African Survival and Creativity

Celebrating the African Diaspora


Realism Interviewed by shortMAN

Realism is an MC, producer and musician. 

1.     When and how did you first learn about the enslavement of African people (a/k/a slavery, the slave trade)?  Watching the video made me feel confused, disheartened and looking for an explanation. It made me look at England in a different light and it effected the way I felt about my future.    

2.      How did that knowledge affect you at the time?  Watching the video made me feel confused, disheartened and looking for an explanation. It made me look at England in a different light and it effected the way I felt about my future   

3.      How does your knowledge and awareness of the history of the enslavement of African people affect you as an artist now?  How does it influence your work?  It affects me in a big way because, without the little knowledge that was given to me, I’d probably be a signed artist with a platinum chain or lost in today’s society. It influences my work subliminally; the way I speak, and the subjects that inspire me come from the beats of the African drum and the pain my ancestors went through which in a different but funny way it still has parallels with what we’re going through today.  

4.      How have you personally experienced enslavement as an artist?  How have you personally experienced Emancipation as an artist?  I’ve personally experienced enslavement as a human being before I was an artist. I’ve been chained up, put in a meat wagon, beaten to unconsciousness and then freed without charge, haha, they call it free anyway. I cannot say I’ve felt enslaved as an artists cos as an artists I’m not signed to an enslaving major record label so in that sense, for now, I’m free. My music is my emancipation.  

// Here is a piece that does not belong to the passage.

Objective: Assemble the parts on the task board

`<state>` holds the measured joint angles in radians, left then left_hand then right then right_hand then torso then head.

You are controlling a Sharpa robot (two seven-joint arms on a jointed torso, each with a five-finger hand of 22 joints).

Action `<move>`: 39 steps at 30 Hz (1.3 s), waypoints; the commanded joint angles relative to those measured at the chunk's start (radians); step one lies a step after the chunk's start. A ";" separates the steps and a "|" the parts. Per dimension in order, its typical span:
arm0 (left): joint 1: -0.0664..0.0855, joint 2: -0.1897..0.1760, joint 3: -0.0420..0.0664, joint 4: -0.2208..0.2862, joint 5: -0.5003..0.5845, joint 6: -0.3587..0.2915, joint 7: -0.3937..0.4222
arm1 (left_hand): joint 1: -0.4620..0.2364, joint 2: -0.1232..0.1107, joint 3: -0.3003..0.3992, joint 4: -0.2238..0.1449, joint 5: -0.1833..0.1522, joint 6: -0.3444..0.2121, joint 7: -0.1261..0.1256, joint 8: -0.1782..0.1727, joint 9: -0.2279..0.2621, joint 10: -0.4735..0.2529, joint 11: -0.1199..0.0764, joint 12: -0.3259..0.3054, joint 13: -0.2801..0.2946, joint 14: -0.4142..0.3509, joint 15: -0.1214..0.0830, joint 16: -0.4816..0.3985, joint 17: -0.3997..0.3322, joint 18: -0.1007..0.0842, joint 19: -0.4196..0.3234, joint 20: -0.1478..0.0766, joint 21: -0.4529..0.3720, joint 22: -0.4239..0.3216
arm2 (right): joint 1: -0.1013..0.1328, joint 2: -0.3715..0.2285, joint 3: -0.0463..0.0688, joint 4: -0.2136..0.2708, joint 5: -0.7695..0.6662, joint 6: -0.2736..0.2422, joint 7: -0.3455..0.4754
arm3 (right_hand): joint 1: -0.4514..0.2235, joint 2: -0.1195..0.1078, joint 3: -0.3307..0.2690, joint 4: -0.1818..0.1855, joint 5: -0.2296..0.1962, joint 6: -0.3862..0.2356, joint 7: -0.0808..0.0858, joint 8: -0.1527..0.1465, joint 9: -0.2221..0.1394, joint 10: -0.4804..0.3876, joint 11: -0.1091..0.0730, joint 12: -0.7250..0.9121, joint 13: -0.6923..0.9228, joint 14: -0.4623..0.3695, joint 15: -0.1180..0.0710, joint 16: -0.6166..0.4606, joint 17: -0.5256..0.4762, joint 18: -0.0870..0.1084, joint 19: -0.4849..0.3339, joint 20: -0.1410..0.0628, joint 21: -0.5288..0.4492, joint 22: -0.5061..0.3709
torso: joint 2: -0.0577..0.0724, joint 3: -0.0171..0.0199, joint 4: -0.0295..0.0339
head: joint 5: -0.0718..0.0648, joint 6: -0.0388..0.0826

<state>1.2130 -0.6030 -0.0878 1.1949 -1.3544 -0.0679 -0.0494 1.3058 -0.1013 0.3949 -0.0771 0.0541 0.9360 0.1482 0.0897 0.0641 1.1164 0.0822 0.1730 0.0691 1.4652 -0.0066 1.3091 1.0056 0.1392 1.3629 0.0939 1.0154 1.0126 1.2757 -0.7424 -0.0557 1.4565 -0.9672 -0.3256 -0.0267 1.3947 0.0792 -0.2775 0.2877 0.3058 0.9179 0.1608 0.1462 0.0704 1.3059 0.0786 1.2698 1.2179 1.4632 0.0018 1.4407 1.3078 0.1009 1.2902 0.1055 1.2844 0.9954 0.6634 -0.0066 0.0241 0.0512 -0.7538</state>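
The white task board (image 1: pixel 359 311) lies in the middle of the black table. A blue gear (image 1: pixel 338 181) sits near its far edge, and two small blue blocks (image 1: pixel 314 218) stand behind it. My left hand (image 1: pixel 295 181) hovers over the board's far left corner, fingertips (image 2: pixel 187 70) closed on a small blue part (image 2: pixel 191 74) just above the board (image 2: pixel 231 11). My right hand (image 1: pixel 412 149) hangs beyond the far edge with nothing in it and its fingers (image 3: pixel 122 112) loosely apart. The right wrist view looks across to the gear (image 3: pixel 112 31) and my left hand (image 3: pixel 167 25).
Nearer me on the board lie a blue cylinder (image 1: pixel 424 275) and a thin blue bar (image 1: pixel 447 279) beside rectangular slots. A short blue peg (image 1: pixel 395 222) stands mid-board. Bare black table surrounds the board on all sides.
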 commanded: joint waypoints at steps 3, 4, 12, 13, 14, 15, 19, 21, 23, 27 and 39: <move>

5.      How can we as artists uplift our people, i.e. people of African heritage?  How can we as artists liberate our people?  How can we as artists unify our people?  First thing I think that, as artists, we need to do is show the world that we are one. We all live, eat, sleep and die and need to understand that every man is equal. Too many artists today are puppets on a string, followers not leaders, students not teachers, lost and not found. In order to inspire, we first must understand ourselves. For instance, we have the biggest hearts, the lion’s heart, but yet the puppet master lets the world believe that we are full of hate, confusion and anger which then forms paranoia amongst one another which then stops us opening up to one another and realising that we are all in the same slave master’s boat. As an artist, I choose to uplift people by letting them now that we are the future and that we can make a big difference for the younger generation through unity, planning and organisation. 

Realism is one among the UK’s most inspirational underground hip-hop artists, producers and songwriters. He has achieved acknowledgment from local boroughs and organizations, national newspaper article coverage, national and international radio coverage and a career in his chosen field. Realism is also co-founder of musical movement of social change FirstLove Musik, an organisation consisting of talented and un-compromised singers, songwriters, musicians, rappers, spoken word artists and producers. FirstLove Musik has grown to represent a wealth of underground talent due to become known on a mainstream level such as Ella, Princess Emmanuelle, Uni-Verse, DreadKey, shortMAN and Selftaught. FirstLove have worked with such artists as I.G Culture, Bembe Segue, 3+, Drew Horley, Tiesh Oday, TY, Titan Sounds, K-Nerds and Michelle Escoffery.